Task prompt >> Write out again each line of the material below, unchanged, from the first one to the line that holds "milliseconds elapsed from".
================
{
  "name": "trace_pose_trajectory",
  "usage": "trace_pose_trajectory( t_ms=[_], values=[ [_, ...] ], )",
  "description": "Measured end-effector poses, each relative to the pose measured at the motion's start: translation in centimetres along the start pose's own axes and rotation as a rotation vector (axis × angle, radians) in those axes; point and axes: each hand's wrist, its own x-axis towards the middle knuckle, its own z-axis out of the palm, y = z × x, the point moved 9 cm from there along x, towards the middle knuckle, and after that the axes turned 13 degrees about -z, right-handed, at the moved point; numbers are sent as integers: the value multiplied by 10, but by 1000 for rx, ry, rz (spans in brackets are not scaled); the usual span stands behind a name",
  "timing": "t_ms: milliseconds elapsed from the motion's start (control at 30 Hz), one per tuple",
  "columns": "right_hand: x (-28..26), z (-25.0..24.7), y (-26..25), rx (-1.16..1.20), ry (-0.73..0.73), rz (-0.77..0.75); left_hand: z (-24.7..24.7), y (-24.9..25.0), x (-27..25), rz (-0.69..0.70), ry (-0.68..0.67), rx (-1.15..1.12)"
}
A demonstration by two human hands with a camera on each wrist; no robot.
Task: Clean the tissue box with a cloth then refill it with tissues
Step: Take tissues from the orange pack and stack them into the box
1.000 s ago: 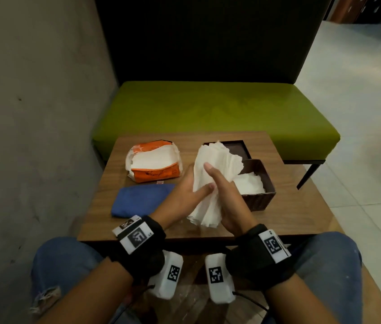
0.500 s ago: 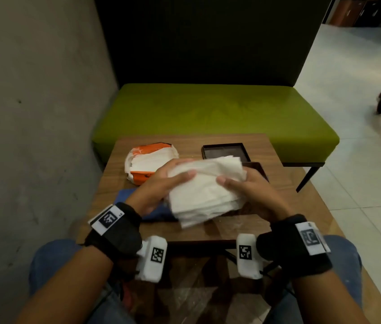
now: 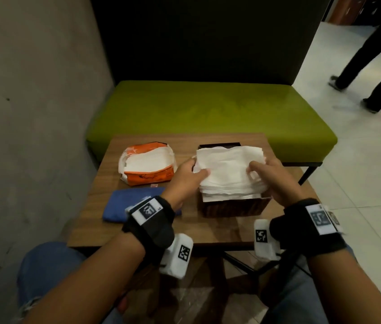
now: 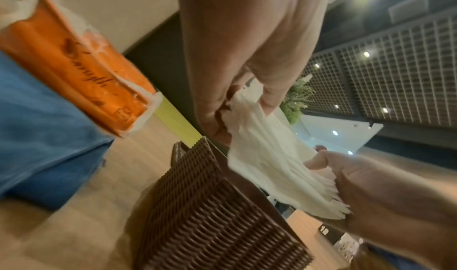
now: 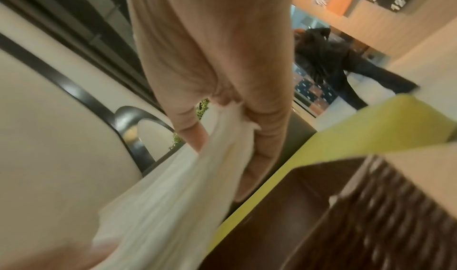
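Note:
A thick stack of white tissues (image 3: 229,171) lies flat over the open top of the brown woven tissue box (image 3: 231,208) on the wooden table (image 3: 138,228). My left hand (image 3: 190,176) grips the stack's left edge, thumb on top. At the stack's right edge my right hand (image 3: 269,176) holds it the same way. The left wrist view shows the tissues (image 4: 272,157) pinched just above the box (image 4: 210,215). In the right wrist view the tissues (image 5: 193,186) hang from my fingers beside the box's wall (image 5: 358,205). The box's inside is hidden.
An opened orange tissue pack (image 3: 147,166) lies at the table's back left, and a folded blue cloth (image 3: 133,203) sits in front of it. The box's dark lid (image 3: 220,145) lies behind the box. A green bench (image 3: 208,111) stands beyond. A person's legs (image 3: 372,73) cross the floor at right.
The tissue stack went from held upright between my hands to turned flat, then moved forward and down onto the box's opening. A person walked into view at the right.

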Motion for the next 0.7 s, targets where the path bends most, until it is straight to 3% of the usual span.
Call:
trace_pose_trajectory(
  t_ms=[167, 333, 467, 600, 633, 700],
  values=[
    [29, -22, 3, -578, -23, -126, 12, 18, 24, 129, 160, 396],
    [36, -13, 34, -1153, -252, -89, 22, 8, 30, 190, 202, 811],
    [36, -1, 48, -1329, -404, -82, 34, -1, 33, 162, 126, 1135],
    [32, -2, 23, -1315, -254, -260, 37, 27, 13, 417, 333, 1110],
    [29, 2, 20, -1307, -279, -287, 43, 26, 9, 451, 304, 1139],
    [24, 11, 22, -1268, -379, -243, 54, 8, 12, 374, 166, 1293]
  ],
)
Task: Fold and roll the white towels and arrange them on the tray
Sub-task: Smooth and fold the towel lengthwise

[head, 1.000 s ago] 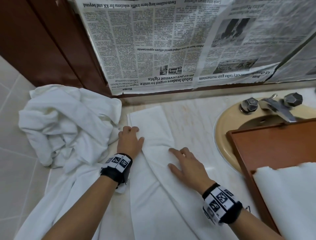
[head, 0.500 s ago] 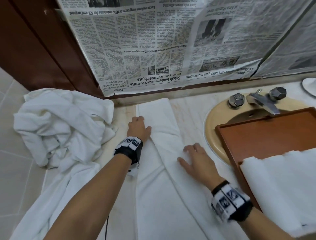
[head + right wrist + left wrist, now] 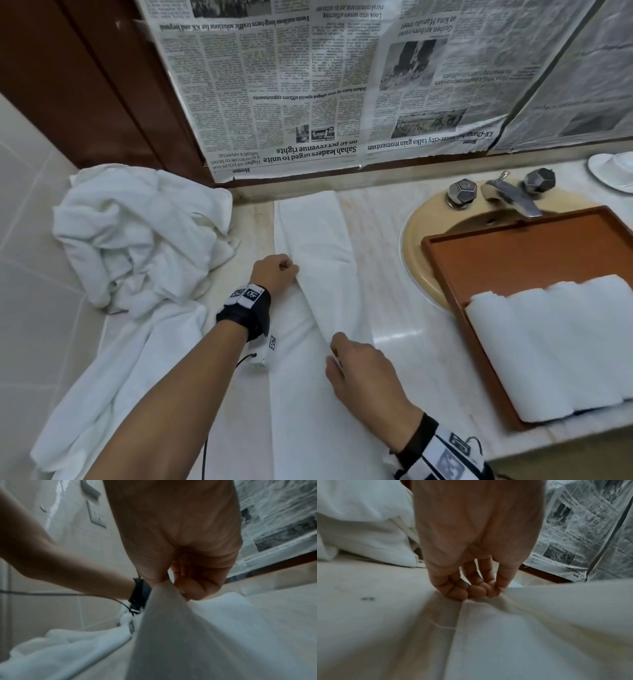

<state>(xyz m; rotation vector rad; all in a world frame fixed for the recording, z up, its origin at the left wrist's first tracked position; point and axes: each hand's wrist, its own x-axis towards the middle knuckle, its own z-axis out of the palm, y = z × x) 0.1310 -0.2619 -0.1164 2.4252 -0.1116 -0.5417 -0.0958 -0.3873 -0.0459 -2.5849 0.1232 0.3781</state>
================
Response to the exercise >>
{
  "name": "trace_pose_trajectory",
  "usage": "trace_pose_trajectory( t_ms=[_], values=[ [_, ...] ], )",
  "description": "Measured end-effector poses, each relative to the pose measured at the motion's start: translation in centimetres along the start pose's own axes and rotation as a rotation vector (axis × angle, radians) in those axes; point and axes: each hand's wrist, its own x-axis towards the middle knuckle, its own z-axis out of the palm, y = z × x, the point moved 9 cm from there along x, towards the middle knuckle, and after that the axes turned 13 degrees about -z, right-handed, at the moved point; numbers are sent as integers: the value multiplied by 10, but by 1000 for rx, ry, rz (spans in brackets are not scaled); the usual span stands behind a name",
  "timing": "t_ms: milliseconds elapsed from the motion's start (control at 30 Hz), one per tuple",

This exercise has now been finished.